– Благодарю вас за заботу, сэр. Приятно сознавать, что не обойден вашим отеческим вниманием. И все же я позволю себе утверждать, что только что нарисованная вами картина вовсе не думает отрицать другую очевидность, – ту, что носит имя Истины Стыдящейся Своей Собственной Сущности, сэр. Истины, спасающейся бегством и жаждущей облечься в одеяния, под которыми без следа сгинет и истлеет ее непристойная нагота!.. – Разве одно больше, чем другое, Мозес? И не должны ли мы поэтому равно принять и то, и другое, или же отбросить и это, и то в пользу какого-то неведомого третьего, Мозес?
– О, если бы это были только слова, сэр! Если бы только слова, милый. Но как сопротивляться тому, чья очевидность безысходна, так что, приближаясь к этим границам, я часто перестаю понимать даже самого себя, так что, время от времени, мне чудится, что я сам начинаю двоиться, – а впрочем, отчего бы и нет, Мозес? Разве это не ты бывший пациент доктора Аппеля, пожелавший навсегда остаться в стенах этой клиники? И разве это не про тебя было сказано однажды, что ты родился со своей историей болезни под мышкой? Вот почему, время от времени, я спрашиваю себя: Мозес, – спрашиваю я, – не слишком ли много противоречий даже для бывшего пациента этой клиники? Да, есть ли вообще что-нибудь под солнцем, что не двоилось бы, отбрасывая тень, или что само не обращалось бы в тень, стоило нам только повнимательнее приглядеться к нему или протянуть в его сторону руки? Не наводит ли это на кое-какие давно забытые мысли об оборотнях и привидениях, царствующих и по ту, и по эту сторону, Мозес?.. И не об этом ли, собственно, пытался однажды сказать рабби Ицхак, заметивший однажды в разговоре с Давидом, что Истина, не знающая противоречий, годится разве что только для того, чтобы не дать умереть с голоду теологам и профессорам философии?
При этом он постучал по серебряному набалдашнику своей трости, на котором был изображен двуликий Янус и мягко улыбнулся, давая Давиду время подумать над сказанным.
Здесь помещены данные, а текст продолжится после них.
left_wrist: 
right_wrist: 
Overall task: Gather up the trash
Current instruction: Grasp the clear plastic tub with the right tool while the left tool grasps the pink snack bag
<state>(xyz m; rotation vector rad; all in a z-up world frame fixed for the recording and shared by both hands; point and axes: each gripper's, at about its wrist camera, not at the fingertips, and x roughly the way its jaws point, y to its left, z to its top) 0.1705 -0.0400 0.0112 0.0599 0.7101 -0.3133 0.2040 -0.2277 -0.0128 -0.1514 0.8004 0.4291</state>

34. Филипп Какавека. Фрагмент 167
«ПУГЛИВЫЕ МЫСЛИ. Высоко в горах сверкает снег и в разряженном воздухе тускнеет и гаснет память о прошлом. Отсюда хорошо видно, как мал наш мир и как огромны небеса, подступающие к самой кромке далекого горизонта. Здесь следует благоговейно молчать и размышлять о вечности. Но я предпочитаю спуститься из этого царства покоя, почти граничащего с вечной Истиной, вниз, туда, где суживаются горизонты и свет постепенно уступает место тени. Я предпочитаю долины, поросшие хвойным лесом, в котором можно спрятаться от солнечных лучей. Я ухожу еще дальше, в темные ущелья и глухие расщелины, где камни расцветают разноцветным лишайником и древние стены поднимаются вверх, оберегая меня от необходимости петь хвалу Истине и ее порядку. Тут можно часами сидеть, глядя на бегущий по каменному ложу ручей, над которым склонились привыкшие к сырости и полумраку бледные цветы. Не такие ли бледные, незаметные мысли приходят здесь, вдали от солнца, – мысли, убегающие света и опасающиеся слишком открытого пространства? Пугливые мысли, для которых ярок даже этот полумрак. Немудрено, что их никогда не встретишь на вершинах. Стоит ли удивляться, что так трудно бывает понять их шепот? Чтобы разобрать его, надо, вероятно, спуститься еще ниже – туда, в гулкие подземелья и холодные пещеры, где бесшумно скользят в черной воде слепые рыбы. Не подобны ли этим рыбам пугливые, подземные мысли? И не предстоит ли нам самим ослепнуть среди этого мрака? – Наверное, следует быть готовым и к этому. Но кажется, разгорающиеся все ярче по мере того, как гаснет дневной свет, мысли, стоят того, чтобы заплатить за них и такую цену».